Abstract
Managing the health of our globetrotting population is a challenging yet fascinating aspect of general practice. Overseas travellers may return from journeys with symptoms as exotic and unheard of as their far-flung destinations. Pre-travel health can also be a mystery as this tends to fall under the remit of practice nurses in most surgeries. Yet, GPs are expected to have at least some knowledge of travel health, particularly in our increasingly globalized world.
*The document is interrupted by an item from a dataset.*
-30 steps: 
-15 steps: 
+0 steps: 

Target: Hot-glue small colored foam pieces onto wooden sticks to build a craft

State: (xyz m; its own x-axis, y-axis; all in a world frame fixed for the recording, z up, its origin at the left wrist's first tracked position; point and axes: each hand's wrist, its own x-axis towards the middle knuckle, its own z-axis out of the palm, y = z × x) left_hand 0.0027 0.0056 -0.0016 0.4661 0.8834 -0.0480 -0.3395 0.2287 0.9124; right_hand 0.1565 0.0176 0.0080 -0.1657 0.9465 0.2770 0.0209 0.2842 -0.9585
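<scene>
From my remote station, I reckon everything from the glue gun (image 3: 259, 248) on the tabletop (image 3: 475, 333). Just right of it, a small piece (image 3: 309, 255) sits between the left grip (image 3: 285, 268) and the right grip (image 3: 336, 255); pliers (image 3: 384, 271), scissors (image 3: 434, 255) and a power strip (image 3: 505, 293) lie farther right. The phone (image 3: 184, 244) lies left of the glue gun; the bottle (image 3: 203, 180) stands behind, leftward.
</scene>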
The GP curriculum and travel health
Travel health is not specifically mentioned in the GP curriculum. However,
understand the principles of immunization and vaccination be aware of the configuration of public health, epidemiology and preventive health care, including working with public health authorities and notifying appropriate infectious diseases know how to promote health through health promotion or disease prevention programmes
This paper seeks to provide an overview of the approach to pre-travel assessment, using fictional case studies to provoke thought and encourage application of knowledge to particular topics. It does not provide a detailed discussion of travel health, or the management of illness in the returning traveller, as these topics have been comprehensively tackled in previous editions of InnovAiT (Jones and Simon, 2010; Meharli, 2010).
Pre-travel advice
Travellers are often concerned about contracting an exotic disease while in foreign lands. The risk of this happening depends on the country visited and might not be insignificant; yet, exotic disease is rarely the greatest threat to travellers' health. Far more travellers suffer problems such as injuries, sunburn, insect bites, sexually transmitted infections or gastrointestinal upset. The most significant risk to life is posed by accidents (mainly road traffic incidents) or exacerbations of pre-existing ill health. The greatest cause of death among overseas travellers from the UK is myocardial infarction.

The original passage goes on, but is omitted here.